• _What is expected_
Up to and including the line with "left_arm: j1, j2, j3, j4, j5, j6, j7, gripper", copy the records below exactly from their first line.
Top of Supplied records
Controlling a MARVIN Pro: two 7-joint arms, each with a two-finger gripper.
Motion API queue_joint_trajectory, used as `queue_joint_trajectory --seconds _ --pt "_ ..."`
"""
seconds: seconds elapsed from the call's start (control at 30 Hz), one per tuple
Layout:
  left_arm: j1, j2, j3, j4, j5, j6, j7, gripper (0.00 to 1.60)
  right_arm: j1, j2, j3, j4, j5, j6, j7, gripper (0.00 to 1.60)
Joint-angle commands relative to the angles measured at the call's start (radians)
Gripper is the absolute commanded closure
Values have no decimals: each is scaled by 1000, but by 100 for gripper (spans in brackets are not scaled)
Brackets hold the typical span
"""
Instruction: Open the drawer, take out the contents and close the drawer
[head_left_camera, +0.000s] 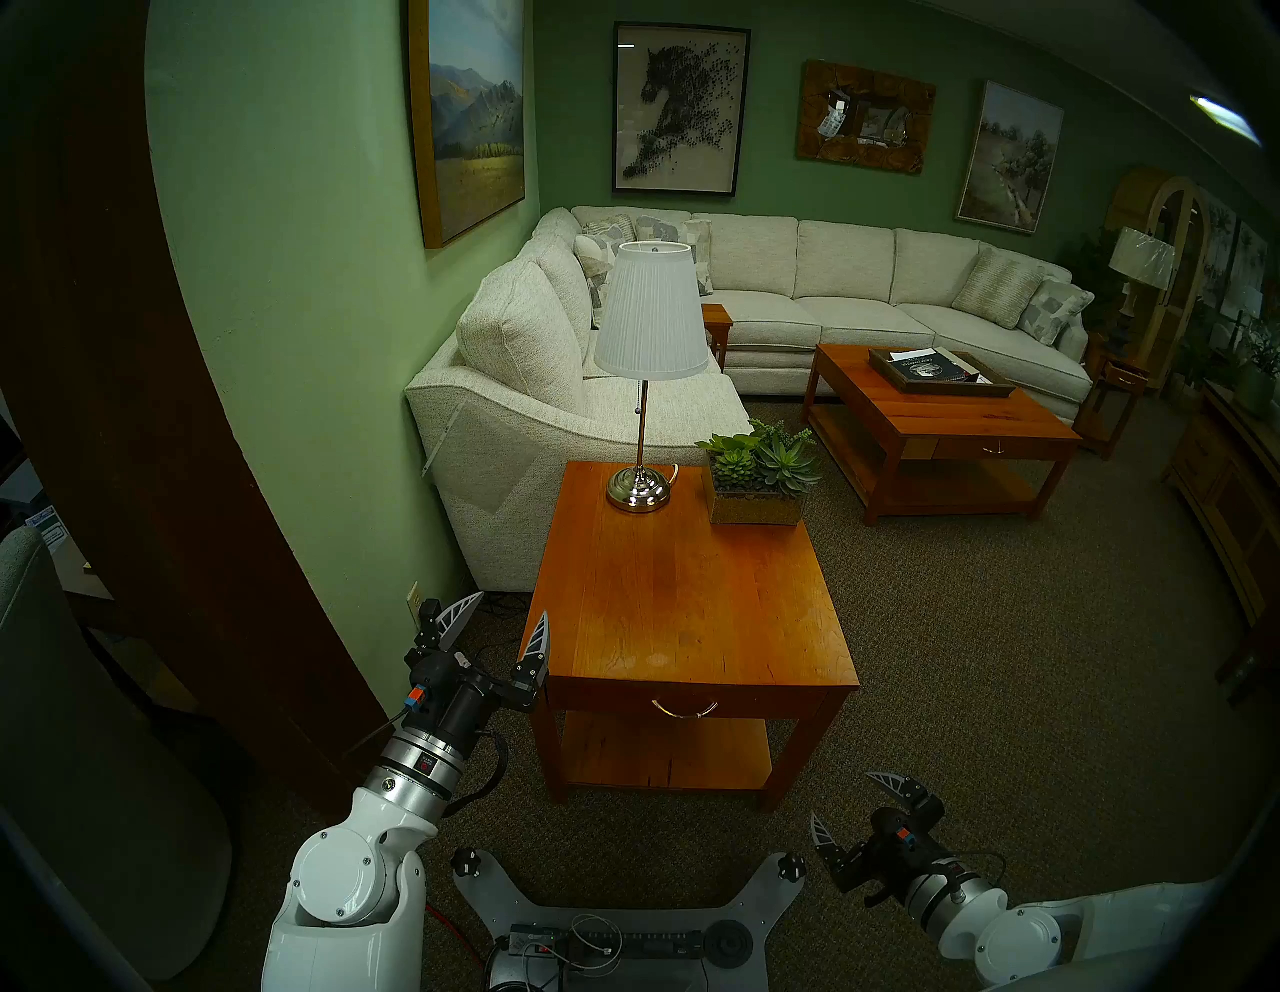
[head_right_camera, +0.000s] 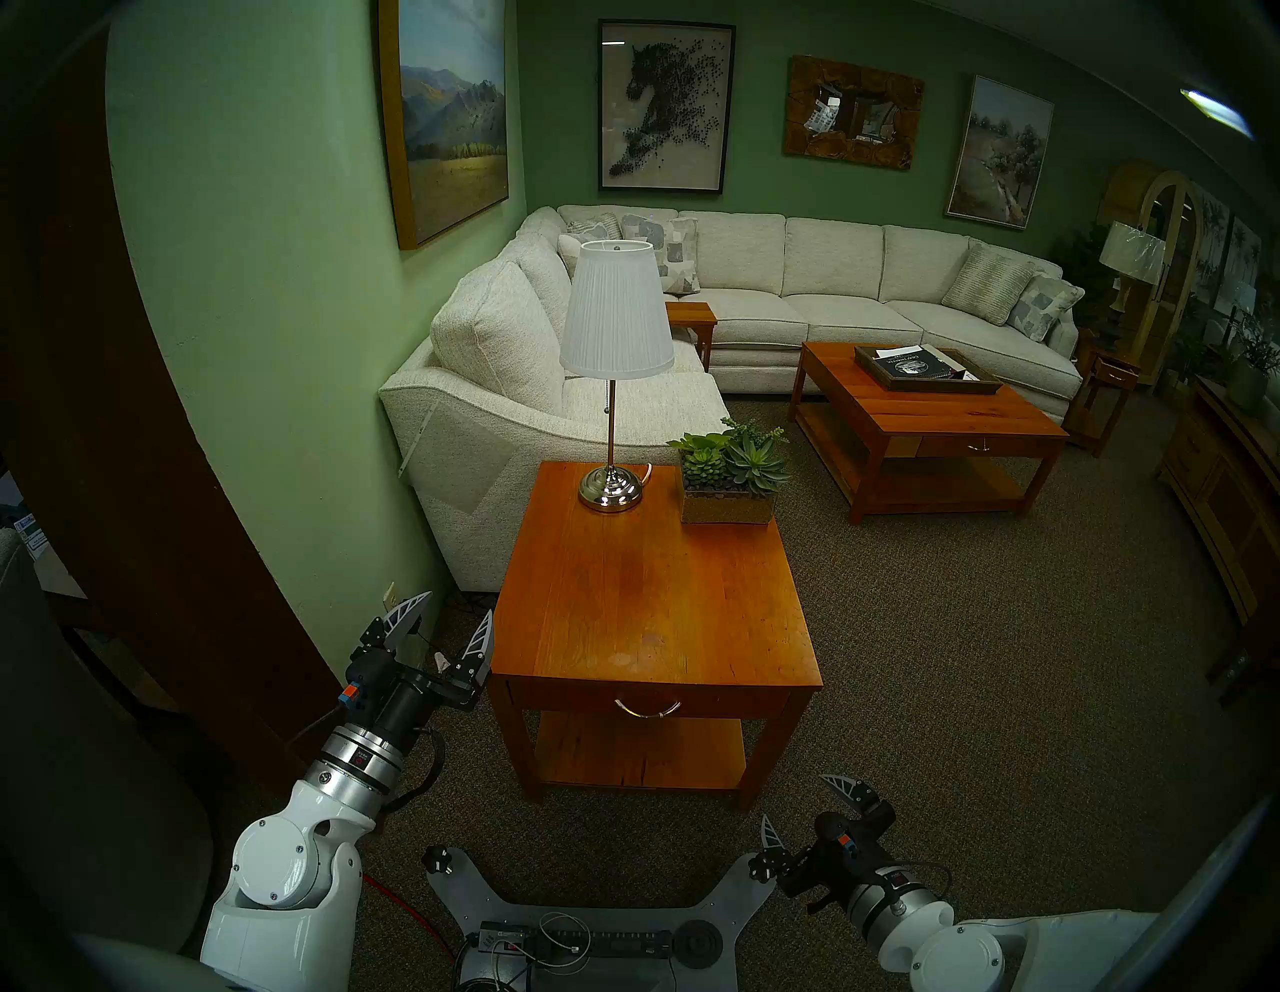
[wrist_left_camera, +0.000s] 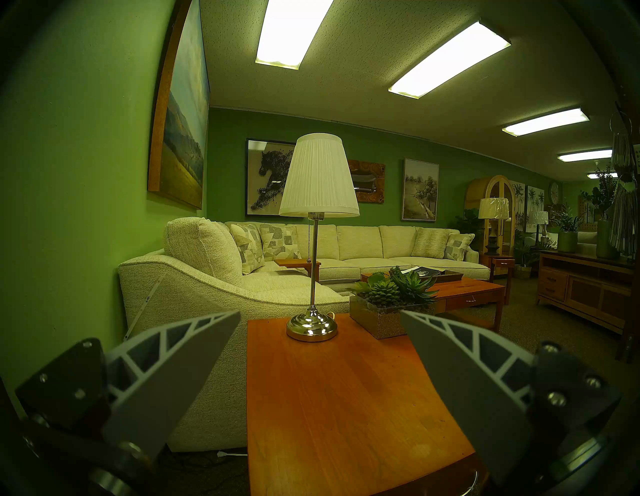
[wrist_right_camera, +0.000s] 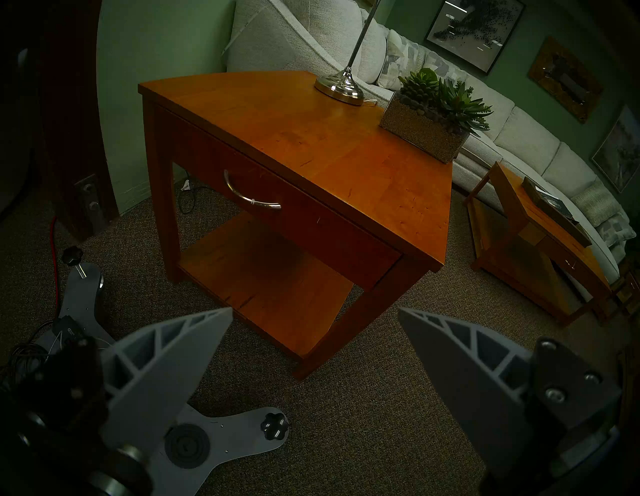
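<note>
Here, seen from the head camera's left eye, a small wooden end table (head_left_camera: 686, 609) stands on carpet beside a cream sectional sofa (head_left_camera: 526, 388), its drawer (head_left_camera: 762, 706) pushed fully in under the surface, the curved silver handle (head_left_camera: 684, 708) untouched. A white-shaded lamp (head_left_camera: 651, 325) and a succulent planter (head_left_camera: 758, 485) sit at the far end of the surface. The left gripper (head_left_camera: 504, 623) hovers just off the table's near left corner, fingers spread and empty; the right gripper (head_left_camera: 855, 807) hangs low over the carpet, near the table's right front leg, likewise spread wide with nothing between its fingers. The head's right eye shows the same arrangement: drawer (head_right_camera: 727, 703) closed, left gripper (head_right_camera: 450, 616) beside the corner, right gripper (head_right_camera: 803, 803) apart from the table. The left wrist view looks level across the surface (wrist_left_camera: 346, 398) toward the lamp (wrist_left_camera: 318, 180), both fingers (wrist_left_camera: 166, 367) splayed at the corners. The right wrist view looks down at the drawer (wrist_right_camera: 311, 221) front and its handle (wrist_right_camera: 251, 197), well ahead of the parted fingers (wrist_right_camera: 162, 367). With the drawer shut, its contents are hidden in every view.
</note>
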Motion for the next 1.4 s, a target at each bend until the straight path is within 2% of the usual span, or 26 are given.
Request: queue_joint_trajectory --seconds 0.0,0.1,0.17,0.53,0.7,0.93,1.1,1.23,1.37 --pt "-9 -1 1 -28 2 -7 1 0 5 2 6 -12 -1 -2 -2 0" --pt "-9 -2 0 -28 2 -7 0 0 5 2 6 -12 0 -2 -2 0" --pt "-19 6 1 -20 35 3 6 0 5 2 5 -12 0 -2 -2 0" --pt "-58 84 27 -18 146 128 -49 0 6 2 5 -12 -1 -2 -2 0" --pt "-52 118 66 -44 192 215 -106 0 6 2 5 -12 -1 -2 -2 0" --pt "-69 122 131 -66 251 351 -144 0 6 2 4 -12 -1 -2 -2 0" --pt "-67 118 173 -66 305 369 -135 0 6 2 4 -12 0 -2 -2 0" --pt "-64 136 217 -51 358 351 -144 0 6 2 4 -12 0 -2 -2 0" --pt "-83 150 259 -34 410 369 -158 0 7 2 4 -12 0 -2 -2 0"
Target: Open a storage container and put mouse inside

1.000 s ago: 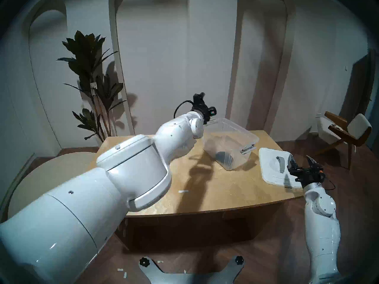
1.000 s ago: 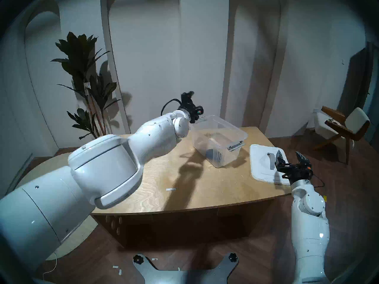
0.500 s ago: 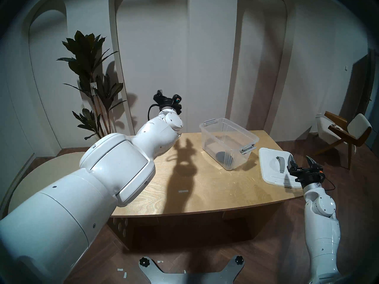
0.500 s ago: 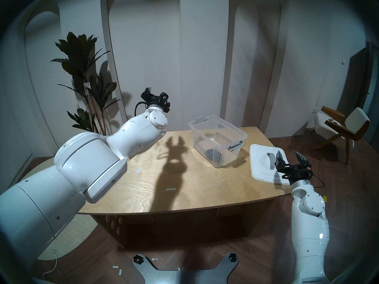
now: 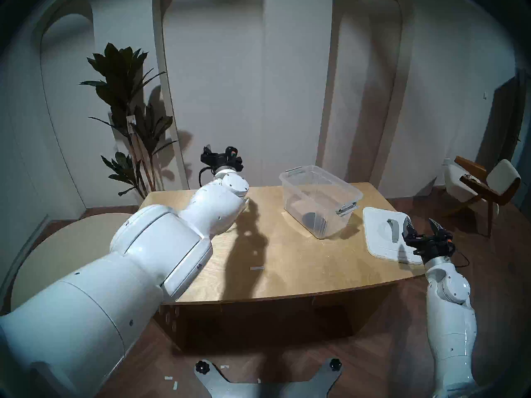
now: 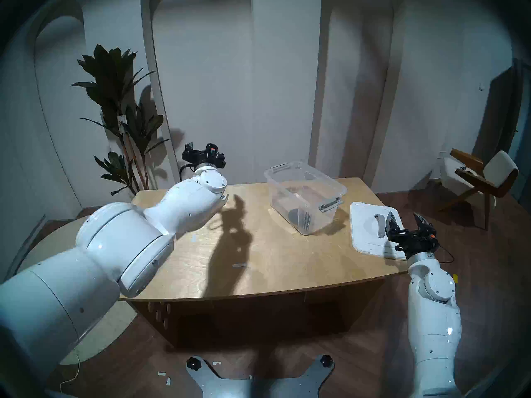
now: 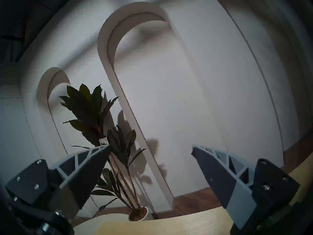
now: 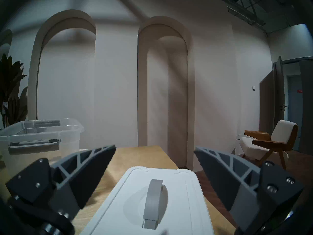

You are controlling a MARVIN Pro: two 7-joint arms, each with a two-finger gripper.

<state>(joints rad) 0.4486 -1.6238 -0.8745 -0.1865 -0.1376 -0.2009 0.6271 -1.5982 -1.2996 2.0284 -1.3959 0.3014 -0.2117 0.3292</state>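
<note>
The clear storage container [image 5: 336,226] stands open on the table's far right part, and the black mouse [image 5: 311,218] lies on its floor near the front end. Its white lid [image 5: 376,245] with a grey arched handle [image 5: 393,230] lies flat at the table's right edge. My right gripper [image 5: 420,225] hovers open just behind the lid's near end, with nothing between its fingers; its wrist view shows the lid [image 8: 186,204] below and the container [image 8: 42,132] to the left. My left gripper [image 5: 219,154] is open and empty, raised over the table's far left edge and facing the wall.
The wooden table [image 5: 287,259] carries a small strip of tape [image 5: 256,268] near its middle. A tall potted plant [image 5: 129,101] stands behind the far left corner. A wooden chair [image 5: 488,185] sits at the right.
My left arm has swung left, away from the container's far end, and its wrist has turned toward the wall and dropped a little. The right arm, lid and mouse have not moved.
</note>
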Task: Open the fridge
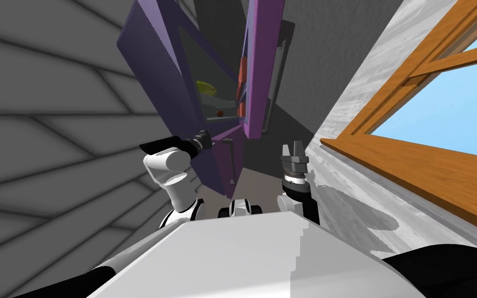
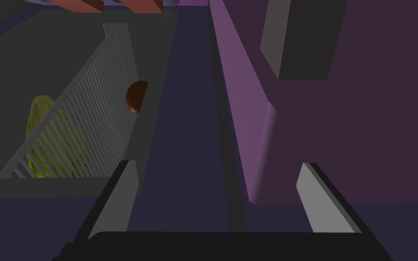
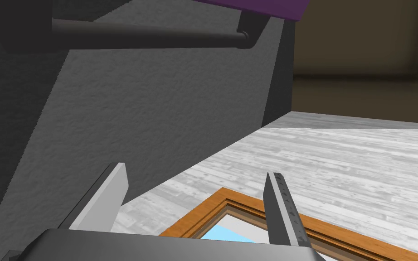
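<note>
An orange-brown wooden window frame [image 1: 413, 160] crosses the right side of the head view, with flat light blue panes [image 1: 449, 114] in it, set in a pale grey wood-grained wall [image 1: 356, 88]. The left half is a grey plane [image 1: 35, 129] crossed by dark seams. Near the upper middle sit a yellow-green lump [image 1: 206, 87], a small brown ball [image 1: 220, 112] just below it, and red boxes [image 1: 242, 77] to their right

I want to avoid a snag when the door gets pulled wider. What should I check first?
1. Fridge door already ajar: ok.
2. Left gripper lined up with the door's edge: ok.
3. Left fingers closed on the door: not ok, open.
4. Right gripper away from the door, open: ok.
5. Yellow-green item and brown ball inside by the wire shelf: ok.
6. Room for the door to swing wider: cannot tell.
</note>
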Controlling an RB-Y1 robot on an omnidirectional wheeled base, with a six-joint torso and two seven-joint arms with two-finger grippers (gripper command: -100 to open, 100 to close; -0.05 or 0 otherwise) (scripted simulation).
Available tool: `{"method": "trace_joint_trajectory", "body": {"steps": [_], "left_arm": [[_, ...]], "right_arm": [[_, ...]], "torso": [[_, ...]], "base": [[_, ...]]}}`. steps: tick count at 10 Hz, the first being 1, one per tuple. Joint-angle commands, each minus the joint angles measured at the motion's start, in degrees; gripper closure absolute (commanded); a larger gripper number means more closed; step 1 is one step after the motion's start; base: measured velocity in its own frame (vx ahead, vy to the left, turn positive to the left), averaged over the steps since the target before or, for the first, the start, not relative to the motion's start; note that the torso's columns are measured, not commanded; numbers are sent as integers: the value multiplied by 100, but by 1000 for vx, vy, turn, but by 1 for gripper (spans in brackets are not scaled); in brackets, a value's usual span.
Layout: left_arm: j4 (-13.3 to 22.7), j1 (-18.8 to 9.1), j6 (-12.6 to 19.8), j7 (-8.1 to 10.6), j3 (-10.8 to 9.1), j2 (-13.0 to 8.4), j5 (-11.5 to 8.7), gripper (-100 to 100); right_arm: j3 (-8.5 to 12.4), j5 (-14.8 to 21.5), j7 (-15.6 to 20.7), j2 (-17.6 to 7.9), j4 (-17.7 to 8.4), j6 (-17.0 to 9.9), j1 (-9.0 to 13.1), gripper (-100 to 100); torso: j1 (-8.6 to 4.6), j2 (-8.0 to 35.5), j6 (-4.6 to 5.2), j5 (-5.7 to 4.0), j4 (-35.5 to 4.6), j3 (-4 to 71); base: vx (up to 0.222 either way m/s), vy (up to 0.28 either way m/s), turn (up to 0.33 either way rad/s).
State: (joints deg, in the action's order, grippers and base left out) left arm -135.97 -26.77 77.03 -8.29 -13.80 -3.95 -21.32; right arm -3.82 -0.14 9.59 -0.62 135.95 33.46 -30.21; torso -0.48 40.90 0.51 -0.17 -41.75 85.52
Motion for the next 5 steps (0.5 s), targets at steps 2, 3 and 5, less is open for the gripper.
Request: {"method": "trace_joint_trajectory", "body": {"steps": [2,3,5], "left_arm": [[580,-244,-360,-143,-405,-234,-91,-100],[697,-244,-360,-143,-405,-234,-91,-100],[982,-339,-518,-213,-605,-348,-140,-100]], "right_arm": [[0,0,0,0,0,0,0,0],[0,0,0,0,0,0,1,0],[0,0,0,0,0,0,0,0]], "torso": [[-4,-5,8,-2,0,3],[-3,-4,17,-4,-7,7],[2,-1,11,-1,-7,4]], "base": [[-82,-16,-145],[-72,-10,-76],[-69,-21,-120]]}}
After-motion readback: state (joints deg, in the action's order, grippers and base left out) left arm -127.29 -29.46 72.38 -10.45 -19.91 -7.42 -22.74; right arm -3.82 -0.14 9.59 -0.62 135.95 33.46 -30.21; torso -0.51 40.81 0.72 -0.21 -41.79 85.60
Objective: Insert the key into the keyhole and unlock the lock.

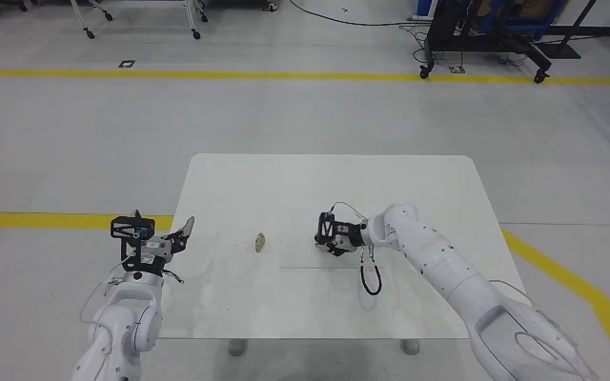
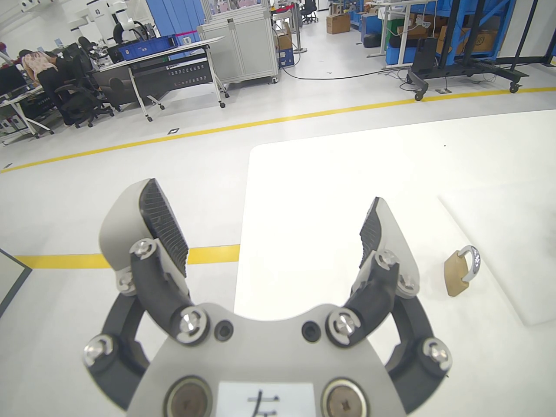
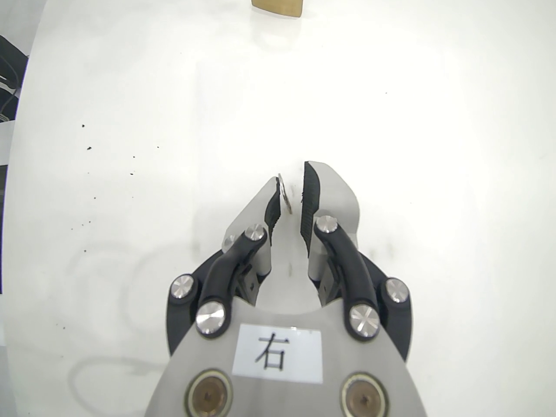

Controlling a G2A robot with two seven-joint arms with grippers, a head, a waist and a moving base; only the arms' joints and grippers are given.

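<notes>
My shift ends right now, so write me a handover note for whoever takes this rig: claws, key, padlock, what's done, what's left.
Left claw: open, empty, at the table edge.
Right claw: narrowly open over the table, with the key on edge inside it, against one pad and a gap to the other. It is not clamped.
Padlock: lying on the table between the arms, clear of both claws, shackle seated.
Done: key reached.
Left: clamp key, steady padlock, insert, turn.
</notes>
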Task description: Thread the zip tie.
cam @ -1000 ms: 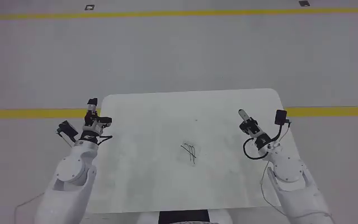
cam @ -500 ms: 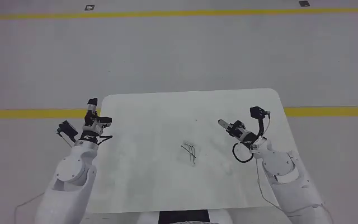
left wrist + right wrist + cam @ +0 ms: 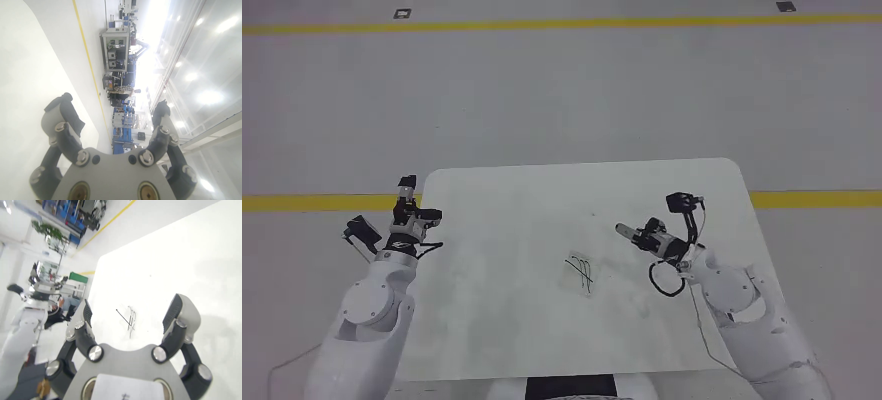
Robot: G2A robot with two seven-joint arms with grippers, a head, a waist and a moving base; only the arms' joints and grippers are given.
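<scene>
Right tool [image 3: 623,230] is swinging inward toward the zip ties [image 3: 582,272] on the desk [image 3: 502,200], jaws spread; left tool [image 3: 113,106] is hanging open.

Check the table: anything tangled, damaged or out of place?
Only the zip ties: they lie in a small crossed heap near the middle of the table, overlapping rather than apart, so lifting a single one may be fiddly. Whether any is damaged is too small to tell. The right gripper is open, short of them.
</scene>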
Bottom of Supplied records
• _Result_
Controlling a MARVIN Pro: two 7-joint arms, each with a two-finger gripper.
Motion API queue_joint_trajectory, used as `queue_joint_trajectory --seconds _ --pt "_ ..."`
"""
seconds: seconds elapsed from the call's start (control at 30 Hz), one per tuple
Layout:
  left_arm: j1, j2, j3, j4, j5, j6, j7, gripper (0.00 to 1.60)

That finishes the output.